In Ansehung des nahenden Brexits stellt sich die Frage, was mit der britischen Limited geschieht, die einen deutschen Verwaltungssitz hat. Mit Wirksamwerden des Brexits gelten die europarechtlichen Regelungen und auch die Entscheidung des EuGH nicht mehr, welche diese Konstruktion mit deutschem Verwaltungssitz erst möglich gemacht haben.

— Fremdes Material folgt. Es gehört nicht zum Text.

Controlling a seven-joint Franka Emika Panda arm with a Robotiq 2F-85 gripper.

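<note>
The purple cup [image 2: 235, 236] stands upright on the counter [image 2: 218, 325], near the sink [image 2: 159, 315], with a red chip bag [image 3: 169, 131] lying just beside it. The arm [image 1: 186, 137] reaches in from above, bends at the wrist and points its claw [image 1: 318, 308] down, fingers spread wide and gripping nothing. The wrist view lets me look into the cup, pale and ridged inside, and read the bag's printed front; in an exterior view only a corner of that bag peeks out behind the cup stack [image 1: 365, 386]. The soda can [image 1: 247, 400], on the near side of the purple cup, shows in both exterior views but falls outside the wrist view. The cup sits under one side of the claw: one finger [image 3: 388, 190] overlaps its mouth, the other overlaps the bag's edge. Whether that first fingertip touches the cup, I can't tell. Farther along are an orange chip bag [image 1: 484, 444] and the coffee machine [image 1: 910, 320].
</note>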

Die britische Limited existiert nach dem Brexit in Großbritannien zwar weiter, in Deutschland ist sie als Kapitalgesellschaft aber nicht mehr anerkannt. Sie wird hier wie eine Personengesellschaft, oder wenn es nur ein Gesellschafter gibt wie ein Einzelunternehmen behandelt.

Was ist zu tun?

Es gibt verschiedene Wege, aus der Limited eine deutsche GmbH zu machen. Hier werden internationale Formwechsel und Verschmelzungen diskutiert. Das ist jedoch alles sehr aufwendig und da praktisch meistens sehr kleine Gesellschaften betroffen sind, auch nicht praktikabel.

Der praktische Weg:

Der/die Gesellschafter können eine deutsche GmbH oder UG (haftungsbeschränkt) gründen. In diese wird dann die britische Limited eingelegt. Wenn sie dann aufgrund des Brexit nicht mehr existieren sollte, ist sie Bestandteil der deutschen Kapitalgesellschaft. Wir haben weiterhin eine Kapitalgesellschaft mit der begehrten Haftungsbegrenzung.